Exercise - Repeat the listing below in full, exactly.

─── Material for this task ───

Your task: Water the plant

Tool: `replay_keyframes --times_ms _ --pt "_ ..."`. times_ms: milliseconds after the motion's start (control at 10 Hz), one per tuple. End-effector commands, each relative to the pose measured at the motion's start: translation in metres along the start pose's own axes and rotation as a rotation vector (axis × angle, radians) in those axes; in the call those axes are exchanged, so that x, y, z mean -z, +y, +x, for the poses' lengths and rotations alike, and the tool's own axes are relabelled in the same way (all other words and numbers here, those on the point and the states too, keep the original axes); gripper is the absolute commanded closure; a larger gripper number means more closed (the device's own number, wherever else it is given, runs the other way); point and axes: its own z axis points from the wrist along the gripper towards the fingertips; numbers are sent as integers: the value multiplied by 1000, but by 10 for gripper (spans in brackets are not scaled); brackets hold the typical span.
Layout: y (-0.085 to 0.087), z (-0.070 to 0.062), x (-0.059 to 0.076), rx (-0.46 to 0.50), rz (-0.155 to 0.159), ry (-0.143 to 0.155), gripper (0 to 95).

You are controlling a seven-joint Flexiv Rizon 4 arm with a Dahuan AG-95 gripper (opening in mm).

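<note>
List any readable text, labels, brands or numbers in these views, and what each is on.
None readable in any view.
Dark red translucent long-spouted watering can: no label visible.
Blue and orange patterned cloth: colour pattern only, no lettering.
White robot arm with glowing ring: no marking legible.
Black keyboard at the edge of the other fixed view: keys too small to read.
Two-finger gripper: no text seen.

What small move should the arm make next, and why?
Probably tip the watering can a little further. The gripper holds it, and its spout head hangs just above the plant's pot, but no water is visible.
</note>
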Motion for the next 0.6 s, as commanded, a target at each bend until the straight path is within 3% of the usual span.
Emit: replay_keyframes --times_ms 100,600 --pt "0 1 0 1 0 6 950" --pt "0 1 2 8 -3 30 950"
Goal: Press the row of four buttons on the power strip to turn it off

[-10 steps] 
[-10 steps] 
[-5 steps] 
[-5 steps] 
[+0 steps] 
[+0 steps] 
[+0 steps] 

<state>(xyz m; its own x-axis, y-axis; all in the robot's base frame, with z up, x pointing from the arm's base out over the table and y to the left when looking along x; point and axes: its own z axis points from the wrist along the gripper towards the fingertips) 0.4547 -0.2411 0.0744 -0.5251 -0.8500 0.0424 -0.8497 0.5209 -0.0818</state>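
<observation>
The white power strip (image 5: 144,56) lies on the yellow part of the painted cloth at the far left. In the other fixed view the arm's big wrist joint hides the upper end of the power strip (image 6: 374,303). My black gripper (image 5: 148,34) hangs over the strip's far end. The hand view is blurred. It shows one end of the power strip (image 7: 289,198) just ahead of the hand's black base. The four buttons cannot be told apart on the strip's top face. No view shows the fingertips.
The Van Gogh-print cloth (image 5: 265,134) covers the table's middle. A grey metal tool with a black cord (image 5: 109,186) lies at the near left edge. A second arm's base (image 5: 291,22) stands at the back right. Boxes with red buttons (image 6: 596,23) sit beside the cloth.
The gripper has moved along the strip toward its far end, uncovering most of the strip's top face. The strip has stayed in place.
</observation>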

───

Result of the task -
Your task: Water the plant

Tool: `replay_keyframes --times_ms _ --pt "_ ..."`. times_ms: milliseconds after the motion's start (control at 10 Hz), one per tuple. End-effector commands, each relative to the pose measured at the motion's start: translation in metres along the start pose's own axes and rotation as a rotation vector (axis × angle, radians) in those axes; in the call those axes are exchanged, so that x, y, z mean -z, +y, +x, for the poses' lengths and rotations alike, and the tool's own axes are relabelled in the same way (all other words and numbers here, those on the point and the states too, keep the original axes); gripper is the absolute commanded closure; a larger gripper number means more closed (the device's own number, wherever else it is given, runs the other way); point and axes: its own z axis points from the wrist along the gripper towards the fingertips; numbers are sent as integers: the value multiplied by 1000, but by 10 for gripper (spans in brackets are not scaled); brackets hold the typical span.
Layout: y (-0.085 to 0.087), z (-0.070 to 0.062), x (-0.059 to 0.076), rx (-0.46 to 0.50), rz (-0.155 to 0.159), ry (-0.143 to 0.155), gripper (0 to 95).

You are controlling a seven-joint Flexiv Rizon 4 arm with a Dahuan AG-95 gripper (opening in mm).

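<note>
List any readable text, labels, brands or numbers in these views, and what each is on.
None readable in any view.
Dark red translucent long-spouted watering can: no label visible.
Blue and orange patterned cloth: colour pattern only, no lettering.
White robot arm with glowing ring: no marking legible.
Black keyboard at the edge of the other fixed view: keys too small to read.
Two-finger gripper: no text seen.

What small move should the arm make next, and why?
Probably tip the watering can a little further. The gripper holds it, and its spout head hangs just above the plant's pot, but no water is visible.
</note>
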Motion for the next 0.6 s, as commanded, a target at each bend until the straight path is within 3% of the usual span.
Emit: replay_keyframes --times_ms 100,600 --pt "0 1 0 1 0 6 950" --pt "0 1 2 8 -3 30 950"
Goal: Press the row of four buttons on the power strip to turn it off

[-10 steps] 
[-10 steps] 
[-5 steps] 
[-5 steps] 
[+0 steps] 
[+0 steps] 
[+0 steps] 

<state>(xyz m; its own x-axis, y-axis; all in the robot's base frame, with z up, x pointing from the arm's base out over the table and y to the left when looking along x; point and axes: its own z axis points from the wrist along the gripper towards the fingertips) 0.4547 -0.2411 0.0744 -0.5251 -0.8500 0.0424 -0.8497 0.5209 -0.0818</state>
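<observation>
The white power strip (image 5: 144,56) lies on the yellow part of the painted cloth at the far left. In the other fixed view the arm's big wrist joint hides the upper end of the power strip (image 6: 374,303). My black gripper (image 5: 148,34) hangs over the strip's far end. The hand view is blurred. It shows one end of the power strip (image 7: 289,198) just ahead of the hand's black base. The four buttons cannot be told apart on the strip's top face. No view shows the fingertips.
The Van Gogh-print cloth (image 5: 265,134) covers the table's middle. A grey metal tool with a black cord (image 5: 109,186) lies at the near left edge. A second arm's base (image 5: 291,22) stands at the back right. Boxes with red buttons (image 6: 596,23) sit beside the cloth.
The gripper has moved along the strip toward its far end, uncovering most of the strip's top face. The strip has stayed in place.
</observation>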

The answer to this exercise is complete.